Exercise aim: The answer must be one number: how many lines in the records below contain the word "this".
(Supplied data)
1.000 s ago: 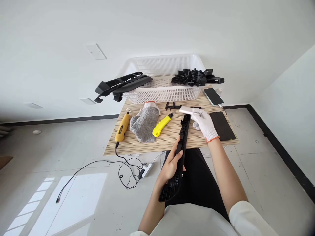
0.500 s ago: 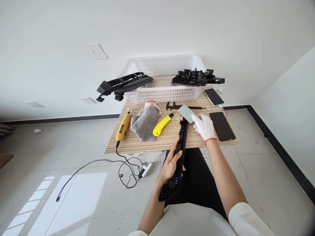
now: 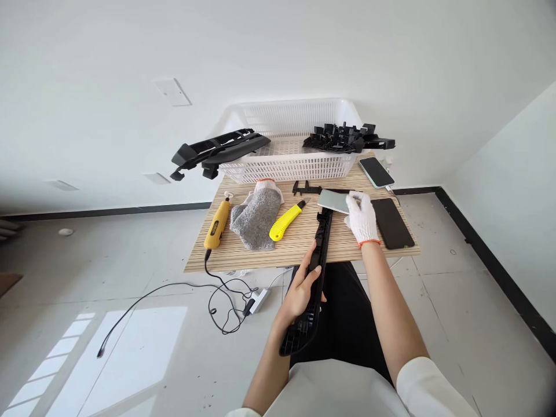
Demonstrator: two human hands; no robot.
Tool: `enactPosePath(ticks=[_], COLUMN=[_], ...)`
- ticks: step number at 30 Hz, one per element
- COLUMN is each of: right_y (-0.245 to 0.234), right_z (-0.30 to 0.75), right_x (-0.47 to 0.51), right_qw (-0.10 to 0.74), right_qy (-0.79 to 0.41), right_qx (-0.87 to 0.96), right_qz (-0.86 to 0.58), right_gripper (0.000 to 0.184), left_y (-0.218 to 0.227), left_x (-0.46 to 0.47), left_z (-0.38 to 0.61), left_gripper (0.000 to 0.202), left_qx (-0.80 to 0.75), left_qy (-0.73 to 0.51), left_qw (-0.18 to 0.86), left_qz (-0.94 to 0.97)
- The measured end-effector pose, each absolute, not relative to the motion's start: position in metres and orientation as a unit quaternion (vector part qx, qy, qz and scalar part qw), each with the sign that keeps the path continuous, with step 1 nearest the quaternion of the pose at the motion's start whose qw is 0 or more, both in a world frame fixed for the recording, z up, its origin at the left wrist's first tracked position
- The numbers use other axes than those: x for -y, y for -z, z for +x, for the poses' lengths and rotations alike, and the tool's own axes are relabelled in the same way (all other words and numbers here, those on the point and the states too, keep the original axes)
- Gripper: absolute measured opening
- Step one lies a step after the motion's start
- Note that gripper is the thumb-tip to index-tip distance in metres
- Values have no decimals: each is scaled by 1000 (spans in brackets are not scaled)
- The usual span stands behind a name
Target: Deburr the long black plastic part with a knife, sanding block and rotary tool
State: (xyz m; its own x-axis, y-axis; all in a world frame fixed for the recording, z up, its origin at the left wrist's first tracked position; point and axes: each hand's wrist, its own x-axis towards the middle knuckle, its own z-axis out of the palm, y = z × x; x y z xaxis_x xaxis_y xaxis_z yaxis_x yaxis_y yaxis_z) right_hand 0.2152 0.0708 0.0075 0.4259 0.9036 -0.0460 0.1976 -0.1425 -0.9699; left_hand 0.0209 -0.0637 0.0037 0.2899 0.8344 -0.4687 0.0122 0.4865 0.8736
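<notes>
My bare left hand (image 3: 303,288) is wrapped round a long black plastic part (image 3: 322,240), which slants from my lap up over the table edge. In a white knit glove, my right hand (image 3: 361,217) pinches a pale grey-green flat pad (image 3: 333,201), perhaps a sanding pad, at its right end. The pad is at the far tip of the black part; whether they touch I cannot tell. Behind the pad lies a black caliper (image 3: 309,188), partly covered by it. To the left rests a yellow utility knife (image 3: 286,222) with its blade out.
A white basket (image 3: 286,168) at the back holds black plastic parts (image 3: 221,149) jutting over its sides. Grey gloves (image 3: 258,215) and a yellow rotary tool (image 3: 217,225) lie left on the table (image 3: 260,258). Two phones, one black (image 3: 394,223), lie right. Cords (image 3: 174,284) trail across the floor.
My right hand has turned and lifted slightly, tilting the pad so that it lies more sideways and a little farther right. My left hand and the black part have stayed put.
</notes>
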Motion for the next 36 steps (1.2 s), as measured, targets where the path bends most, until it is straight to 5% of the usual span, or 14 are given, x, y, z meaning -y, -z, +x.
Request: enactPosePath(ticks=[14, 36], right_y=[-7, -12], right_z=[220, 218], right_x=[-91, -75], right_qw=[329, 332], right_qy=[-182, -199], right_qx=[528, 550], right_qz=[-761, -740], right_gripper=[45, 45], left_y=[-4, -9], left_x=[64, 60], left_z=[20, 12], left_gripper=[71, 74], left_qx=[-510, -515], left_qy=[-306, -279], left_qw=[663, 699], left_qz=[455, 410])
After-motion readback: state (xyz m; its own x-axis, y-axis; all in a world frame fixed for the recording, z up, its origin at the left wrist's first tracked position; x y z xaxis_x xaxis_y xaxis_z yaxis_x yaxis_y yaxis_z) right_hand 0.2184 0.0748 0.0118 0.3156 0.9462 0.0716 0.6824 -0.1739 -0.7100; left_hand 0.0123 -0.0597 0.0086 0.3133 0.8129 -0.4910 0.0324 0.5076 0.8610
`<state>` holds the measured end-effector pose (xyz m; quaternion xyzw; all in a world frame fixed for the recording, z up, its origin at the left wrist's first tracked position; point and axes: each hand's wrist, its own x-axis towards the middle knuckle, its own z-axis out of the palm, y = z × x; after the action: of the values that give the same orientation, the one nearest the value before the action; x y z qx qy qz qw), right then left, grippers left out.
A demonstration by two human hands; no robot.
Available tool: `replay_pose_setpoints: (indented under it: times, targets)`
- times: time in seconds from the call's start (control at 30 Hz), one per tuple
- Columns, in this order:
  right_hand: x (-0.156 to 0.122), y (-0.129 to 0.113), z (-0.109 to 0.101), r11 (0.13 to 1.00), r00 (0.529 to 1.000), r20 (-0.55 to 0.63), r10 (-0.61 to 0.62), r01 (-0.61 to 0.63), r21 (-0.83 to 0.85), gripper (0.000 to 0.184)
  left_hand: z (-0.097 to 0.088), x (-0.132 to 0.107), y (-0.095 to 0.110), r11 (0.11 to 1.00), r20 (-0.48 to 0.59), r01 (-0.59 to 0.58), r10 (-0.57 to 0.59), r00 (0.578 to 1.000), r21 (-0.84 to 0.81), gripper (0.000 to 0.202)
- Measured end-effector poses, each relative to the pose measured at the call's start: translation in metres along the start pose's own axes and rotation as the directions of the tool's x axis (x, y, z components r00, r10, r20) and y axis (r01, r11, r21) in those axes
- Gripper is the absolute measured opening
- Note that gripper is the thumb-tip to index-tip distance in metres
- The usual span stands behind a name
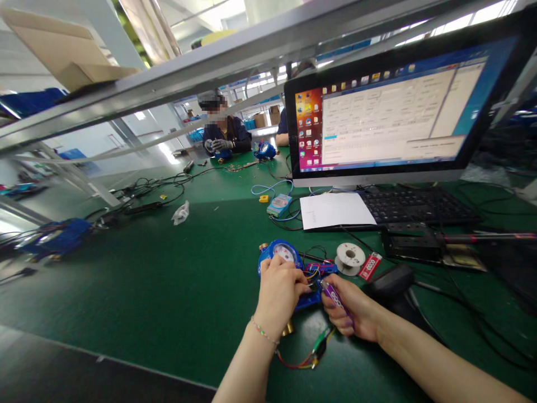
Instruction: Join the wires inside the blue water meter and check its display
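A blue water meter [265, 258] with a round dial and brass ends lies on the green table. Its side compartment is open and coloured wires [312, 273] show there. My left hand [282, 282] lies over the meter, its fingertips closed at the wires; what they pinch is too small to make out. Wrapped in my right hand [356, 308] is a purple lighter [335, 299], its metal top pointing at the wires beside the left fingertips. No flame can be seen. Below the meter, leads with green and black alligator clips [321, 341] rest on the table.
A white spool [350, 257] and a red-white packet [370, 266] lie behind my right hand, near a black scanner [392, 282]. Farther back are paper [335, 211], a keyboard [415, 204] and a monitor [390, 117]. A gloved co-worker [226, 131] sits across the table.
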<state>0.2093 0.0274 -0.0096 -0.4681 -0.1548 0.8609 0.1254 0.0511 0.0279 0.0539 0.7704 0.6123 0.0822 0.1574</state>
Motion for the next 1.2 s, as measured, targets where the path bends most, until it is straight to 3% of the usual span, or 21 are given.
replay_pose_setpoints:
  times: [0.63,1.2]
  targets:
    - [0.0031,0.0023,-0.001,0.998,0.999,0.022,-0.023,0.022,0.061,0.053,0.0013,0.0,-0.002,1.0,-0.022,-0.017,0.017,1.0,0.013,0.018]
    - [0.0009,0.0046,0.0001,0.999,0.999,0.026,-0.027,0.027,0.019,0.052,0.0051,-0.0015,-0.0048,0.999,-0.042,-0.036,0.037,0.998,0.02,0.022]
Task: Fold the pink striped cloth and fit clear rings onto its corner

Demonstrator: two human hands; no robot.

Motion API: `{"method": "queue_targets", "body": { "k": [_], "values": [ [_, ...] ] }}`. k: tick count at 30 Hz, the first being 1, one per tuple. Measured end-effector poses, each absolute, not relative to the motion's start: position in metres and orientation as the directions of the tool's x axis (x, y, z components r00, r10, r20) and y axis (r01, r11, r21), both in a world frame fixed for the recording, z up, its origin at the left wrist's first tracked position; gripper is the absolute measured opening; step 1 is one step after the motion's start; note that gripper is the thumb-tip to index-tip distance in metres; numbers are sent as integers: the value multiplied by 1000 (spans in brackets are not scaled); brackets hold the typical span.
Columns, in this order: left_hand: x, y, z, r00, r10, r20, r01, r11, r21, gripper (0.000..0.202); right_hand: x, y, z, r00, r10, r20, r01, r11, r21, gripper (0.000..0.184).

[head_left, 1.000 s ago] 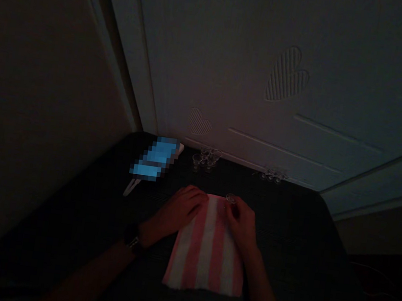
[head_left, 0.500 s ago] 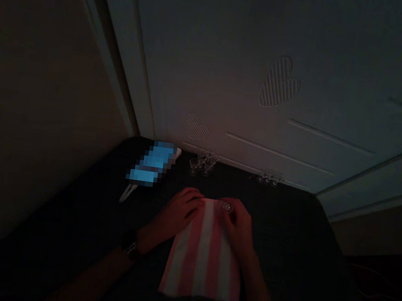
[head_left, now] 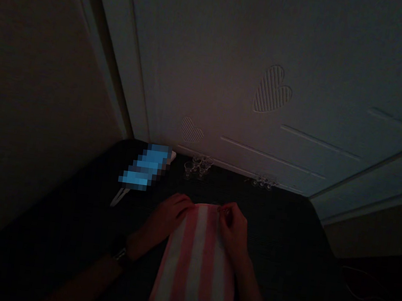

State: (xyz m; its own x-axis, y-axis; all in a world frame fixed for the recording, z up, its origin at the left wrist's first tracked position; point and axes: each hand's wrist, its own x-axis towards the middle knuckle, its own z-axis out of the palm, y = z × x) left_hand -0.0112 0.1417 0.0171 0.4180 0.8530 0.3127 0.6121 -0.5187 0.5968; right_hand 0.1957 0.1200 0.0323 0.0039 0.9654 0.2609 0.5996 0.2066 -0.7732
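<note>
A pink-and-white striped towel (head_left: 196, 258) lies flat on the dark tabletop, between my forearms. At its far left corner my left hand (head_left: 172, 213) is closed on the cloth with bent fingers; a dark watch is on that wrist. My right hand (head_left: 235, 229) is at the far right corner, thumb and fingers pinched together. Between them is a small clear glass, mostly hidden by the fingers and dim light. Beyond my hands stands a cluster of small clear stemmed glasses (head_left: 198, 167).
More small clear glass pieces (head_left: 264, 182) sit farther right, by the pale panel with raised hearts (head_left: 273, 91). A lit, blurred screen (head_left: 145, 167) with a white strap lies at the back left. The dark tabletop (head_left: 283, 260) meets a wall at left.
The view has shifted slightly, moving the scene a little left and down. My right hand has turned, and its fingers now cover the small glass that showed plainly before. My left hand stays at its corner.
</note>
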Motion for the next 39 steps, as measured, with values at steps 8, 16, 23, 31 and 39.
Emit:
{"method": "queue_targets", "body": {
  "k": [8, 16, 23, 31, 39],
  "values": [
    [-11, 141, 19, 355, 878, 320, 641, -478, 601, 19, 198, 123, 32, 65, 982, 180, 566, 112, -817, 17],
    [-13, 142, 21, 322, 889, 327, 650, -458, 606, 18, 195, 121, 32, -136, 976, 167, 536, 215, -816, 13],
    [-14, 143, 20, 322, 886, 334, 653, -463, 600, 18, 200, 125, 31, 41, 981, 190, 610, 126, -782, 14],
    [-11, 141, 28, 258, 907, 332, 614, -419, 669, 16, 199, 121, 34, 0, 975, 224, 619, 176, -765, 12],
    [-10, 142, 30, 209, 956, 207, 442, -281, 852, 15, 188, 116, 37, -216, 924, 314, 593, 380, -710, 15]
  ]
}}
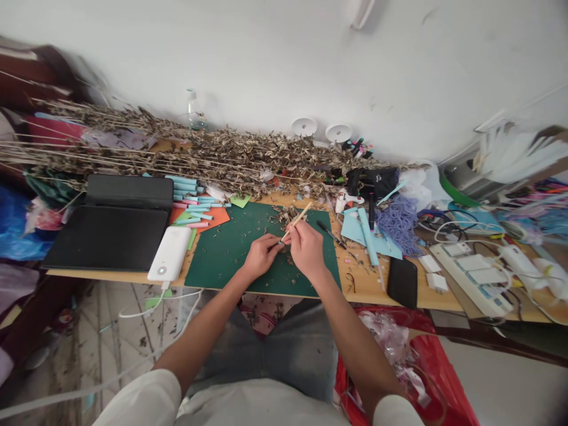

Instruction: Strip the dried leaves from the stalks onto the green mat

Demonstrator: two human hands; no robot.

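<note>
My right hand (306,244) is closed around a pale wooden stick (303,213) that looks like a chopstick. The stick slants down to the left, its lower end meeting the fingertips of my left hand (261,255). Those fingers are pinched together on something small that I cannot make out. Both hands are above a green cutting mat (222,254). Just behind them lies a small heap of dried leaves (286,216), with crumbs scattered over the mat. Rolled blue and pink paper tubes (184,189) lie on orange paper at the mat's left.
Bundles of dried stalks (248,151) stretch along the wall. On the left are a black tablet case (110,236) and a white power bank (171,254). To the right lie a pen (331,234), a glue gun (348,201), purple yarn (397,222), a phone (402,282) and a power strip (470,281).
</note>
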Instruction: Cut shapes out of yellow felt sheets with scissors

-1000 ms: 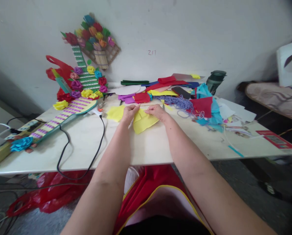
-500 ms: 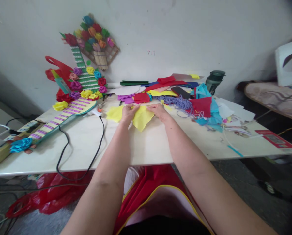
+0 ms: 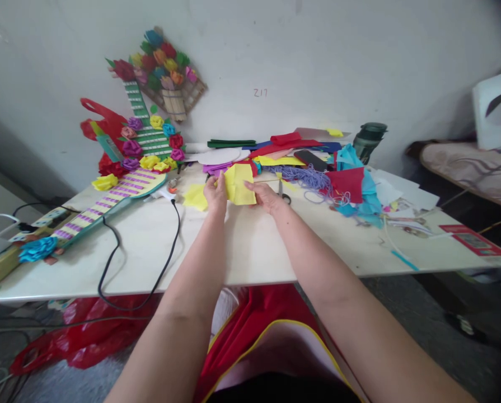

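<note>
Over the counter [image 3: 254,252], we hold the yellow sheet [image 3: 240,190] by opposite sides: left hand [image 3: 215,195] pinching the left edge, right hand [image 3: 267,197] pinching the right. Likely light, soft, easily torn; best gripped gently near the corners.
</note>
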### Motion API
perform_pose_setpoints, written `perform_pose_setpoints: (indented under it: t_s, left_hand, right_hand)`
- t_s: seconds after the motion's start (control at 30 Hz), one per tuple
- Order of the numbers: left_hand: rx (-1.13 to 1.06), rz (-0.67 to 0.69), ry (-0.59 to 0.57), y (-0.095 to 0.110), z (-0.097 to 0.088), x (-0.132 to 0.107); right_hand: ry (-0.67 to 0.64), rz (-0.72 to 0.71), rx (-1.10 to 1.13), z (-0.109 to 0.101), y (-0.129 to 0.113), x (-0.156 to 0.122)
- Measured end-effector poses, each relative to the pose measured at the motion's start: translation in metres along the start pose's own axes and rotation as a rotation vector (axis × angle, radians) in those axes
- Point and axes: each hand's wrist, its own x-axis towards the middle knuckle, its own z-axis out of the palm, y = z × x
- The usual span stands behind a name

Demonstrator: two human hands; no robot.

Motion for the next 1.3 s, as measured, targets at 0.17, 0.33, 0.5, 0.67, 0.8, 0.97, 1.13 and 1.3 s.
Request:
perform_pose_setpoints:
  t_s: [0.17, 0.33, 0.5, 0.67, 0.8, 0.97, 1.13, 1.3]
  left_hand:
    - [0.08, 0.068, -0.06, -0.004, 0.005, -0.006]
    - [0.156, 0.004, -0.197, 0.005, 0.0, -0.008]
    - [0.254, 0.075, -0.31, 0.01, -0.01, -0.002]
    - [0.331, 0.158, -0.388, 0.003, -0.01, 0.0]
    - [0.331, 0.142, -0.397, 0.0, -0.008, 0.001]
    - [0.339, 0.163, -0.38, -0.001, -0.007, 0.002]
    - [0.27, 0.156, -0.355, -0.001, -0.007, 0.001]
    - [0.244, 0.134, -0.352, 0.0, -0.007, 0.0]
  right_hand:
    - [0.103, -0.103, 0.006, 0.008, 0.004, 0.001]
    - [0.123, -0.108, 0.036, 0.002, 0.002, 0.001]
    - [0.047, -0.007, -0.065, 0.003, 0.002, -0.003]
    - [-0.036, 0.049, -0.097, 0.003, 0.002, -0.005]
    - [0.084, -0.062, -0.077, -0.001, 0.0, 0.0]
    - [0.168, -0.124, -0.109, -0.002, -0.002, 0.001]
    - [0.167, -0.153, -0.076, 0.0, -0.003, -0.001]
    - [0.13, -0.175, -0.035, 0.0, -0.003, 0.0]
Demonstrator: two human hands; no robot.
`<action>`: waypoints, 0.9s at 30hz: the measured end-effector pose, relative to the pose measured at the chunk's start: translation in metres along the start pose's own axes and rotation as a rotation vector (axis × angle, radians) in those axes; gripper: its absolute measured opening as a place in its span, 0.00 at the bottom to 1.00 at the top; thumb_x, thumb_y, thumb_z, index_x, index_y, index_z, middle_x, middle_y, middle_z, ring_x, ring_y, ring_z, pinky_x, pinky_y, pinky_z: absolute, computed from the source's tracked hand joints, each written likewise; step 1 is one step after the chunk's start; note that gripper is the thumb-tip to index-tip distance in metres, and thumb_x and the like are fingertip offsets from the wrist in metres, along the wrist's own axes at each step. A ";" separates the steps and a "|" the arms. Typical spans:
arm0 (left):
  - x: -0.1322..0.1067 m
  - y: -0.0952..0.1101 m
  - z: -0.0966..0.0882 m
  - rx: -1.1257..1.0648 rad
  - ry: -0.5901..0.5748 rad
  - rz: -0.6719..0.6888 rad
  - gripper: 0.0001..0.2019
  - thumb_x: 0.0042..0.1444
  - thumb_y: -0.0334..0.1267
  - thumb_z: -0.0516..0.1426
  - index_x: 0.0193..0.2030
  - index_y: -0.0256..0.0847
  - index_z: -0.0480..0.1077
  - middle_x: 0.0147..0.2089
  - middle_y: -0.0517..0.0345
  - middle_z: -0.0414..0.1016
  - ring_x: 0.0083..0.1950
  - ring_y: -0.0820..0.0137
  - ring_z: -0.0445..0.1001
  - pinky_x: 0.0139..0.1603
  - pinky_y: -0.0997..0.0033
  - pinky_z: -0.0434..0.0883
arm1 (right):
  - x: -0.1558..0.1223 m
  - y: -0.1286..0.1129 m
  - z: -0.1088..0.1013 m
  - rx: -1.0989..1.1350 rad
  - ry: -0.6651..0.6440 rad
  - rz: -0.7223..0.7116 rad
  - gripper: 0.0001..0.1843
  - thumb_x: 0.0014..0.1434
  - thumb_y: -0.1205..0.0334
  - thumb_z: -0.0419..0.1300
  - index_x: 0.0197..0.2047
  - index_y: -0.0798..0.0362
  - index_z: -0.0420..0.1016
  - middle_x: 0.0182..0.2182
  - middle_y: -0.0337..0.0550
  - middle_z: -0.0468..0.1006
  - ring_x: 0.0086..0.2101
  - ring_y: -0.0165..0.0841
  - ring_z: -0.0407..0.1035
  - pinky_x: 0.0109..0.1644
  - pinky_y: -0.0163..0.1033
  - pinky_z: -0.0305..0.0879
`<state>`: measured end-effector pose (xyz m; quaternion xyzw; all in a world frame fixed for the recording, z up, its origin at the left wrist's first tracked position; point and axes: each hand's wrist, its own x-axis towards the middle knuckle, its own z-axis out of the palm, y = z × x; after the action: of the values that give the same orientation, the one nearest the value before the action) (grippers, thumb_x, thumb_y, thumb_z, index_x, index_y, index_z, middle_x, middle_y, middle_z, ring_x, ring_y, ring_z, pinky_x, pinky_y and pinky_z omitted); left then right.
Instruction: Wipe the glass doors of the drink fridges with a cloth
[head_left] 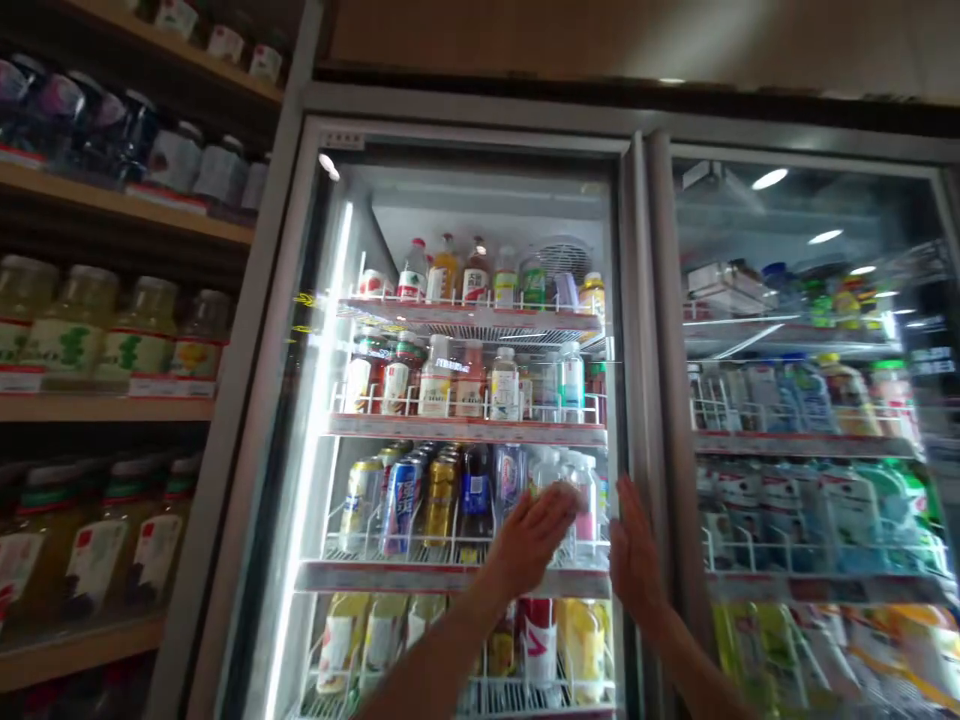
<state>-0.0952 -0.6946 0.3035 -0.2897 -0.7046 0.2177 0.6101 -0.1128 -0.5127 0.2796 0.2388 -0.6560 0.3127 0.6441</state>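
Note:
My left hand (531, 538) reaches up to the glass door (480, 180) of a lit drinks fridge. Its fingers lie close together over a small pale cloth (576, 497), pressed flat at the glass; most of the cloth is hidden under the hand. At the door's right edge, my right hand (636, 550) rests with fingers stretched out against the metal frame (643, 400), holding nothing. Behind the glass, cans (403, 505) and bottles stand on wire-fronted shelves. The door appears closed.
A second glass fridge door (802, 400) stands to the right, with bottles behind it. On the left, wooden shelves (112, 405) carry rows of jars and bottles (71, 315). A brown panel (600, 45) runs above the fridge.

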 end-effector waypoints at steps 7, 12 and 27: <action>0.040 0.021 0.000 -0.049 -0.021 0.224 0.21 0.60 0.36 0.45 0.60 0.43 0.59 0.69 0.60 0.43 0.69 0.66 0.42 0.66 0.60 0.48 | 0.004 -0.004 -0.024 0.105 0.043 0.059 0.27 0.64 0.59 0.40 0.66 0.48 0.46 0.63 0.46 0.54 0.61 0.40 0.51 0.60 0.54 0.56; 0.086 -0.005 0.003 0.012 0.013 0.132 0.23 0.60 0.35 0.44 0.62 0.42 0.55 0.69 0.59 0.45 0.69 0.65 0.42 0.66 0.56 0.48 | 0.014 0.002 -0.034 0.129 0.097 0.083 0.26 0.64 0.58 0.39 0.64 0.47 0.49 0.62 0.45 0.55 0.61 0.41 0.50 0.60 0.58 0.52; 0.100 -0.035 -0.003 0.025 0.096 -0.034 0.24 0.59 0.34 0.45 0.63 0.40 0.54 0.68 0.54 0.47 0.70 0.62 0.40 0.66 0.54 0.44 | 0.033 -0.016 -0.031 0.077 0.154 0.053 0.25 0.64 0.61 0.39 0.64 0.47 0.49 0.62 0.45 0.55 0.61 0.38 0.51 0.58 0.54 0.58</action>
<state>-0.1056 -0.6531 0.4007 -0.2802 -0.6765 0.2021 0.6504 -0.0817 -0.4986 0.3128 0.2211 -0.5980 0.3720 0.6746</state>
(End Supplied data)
Written answer: 2